- Other names: Chronotropic intolerance
- Symptoms: Exercise intolerance
- Diagnostic method: Cardiopulmonary exercise test
- Prevalence: 50% among people with heart failure

= Chronotropic incompetence =

Blunted heart rate response

Chronotropic incompetence (CI) is the inability of heart rate to increase as expected in response to exercise. The condition can be defined in different ways and occurs in various diseases. Sufferers have a higher risk of cardiovascular disease and early death.

== Definition ==
In healthy people, cardiac output during exercise increases via a rise in both heart rate and stroke volume. When the heart rate does not rise sufficiently, this can lead to exercise intolerance. CI can be detected using a cardiopulmonary exercise test. People with CI have a higher risk of cardiovascular disease and early death.
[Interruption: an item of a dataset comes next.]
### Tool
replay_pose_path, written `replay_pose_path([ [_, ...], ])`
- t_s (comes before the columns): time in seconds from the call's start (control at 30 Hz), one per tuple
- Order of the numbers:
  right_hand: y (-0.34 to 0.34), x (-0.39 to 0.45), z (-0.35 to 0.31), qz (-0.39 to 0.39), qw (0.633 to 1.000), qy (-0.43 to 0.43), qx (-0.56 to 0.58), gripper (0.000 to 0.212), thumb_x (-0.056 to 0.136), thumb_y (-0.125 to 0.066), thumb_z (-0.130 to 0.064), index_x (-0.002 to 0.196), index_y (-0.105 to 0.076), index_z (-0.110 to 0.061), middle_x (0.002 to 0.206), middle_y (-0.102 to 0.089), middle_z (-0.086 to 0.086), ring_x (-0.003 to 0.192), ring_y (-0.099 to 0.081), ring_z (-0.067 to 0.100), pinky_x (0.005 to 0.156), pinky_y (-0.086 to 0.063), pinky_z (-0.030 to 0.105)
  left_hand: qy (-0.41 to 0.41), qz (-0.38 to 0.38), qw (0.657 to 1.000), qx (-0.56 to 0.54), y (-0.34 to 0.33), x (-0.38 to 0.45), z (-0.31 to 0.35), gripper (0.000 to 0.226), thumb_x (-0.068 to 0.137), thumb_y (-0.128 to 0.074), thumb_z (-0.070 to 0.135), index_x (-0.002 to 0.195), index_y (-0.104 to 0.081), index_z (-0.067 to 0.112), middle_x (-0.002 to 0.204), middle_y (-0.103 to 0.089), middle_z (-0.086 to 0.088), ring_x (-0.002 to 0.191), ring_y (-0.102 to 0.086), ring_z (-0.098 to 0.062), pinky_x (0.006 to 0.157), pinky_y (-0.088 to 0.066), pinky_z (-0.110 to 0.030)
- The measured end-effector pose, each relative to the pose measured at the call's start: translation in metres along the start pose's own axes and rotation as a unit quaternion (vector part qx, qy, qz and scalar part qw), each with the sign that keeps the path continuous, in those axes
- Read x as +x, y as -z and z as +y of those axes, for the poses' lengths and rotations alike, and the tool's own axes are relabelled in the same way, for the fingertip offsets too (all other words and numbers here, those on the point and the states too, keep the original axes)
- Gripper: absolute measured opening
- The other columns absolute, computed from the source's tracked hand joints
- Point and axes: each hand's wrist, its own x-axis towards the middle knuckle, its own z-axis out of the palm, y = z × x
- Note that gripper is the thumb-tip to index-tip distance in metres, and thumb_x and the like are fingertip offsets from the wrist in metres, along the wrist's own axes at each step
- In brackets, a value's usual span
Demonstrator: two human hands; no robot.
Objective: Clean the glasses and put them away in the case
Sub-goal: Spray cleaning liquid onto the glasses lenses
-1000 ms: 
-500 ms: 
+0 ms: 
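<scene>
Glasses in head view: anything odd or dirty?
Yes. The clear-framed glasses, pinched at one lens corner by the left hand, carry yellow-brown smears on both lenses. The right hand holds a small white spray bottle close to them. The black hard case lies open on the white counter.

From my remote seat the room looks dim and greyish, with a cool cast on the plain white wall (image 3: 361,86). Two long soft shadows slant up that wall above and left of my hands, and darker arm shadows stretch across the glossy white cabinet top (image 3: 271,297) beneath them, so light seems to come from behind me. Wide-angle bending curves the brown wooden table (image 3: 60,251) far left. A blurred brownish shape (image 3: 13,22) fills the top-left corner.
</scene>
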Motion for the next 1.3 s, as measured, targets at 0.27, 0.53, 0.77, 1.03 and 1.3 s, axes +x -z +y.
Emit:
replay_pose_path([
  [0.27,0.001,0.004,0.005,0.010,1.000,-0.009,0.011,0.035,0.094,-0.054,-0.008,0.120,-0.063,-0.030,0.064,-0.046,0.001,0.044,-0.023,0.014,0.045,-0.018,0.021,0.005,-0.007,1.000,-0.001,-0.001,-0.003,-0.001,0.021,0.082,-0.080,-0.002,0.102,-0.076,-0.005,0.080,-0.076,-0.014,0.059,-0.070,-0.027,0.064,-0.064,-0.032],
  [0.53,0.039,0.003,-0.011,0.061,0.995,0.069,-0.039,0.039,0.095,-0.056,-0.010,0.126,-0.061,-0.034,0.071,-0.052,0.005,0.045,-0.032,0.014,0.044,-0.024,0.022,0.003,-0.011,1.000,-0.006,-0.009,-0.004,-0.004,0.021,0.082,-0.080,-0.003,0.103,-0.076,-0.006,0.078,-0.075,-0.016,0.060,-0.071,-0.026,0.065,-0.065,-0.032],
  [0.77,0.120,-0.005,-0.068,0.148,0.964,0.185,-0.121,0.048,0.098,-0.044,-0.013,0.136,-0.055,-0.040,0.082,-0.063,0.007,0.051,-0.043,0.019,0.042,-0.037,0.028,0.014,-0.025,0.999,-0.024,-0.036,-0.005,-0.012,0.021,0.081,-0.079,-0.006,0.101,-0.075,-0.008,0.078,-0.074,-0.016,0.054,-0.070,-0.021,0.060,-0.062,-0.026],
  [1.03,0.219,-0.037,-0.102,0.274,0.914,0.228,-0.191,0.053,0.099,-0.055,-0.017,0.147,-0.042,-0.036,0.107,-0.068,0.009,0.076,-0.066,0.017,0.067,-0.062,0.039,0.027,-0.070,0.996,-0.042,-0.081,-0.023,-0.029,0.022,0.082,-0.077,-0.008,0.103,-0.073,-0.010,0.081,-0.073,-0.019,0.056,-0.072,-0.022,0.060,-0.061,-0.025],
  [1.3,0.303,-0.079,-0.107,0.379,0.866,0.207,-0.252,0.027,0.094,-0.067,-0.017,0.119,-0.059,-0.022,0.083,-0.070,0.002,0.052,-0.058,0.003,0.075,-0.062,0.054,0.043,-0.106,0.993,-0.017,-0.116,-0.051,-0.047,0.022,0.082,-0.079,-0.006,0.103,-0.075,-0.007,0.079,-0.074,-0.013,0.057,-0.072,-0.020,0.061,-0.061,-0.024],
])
There are different ways to define CI. One common threshold is not being able to reach 80% of age-predicted maximal heart rate (APMHR), which is said to be 220 – age. Another definition is not being able to reach 80% of the expected heart rate reserve, that is, the difference between the individual's resting heart rate and APMHR.

== Incidence ==
Chronotropic incompetence occurs in various diseases. Roughly half of people with heart failure experience it, compared to less than 9% of age-matched healthy controls. When CI occurs alongside issues with stroke volume, it can lead to a strong decrease in functional ability. It is associated with the activation of the sympathetic nervous system (part of the fight-or-flight response), leading to higher levels of norepinephrine. CI in people with heart failure can further be related to the use of β-blockers, a high resting heart rate or the downregulation of β-adrenergic receptors.

CI is also observed in people with obstructive sleep apnea. Similarly to CI in heart failure, it is possibly linked to the autonomic nervous system shift towards the sympathetic nervous system. People with type-2 diabetes often experience CI too, as do some people with long COVID. People with myalgic encephalomyelitis/chronic fatigue syndrome (ME/CFS) also experience a blunted heart rate response to exercise. CI in ME/CFS is most evident on the second day of a repeated exercise test, after the first exercise test induces post-exertional malaise.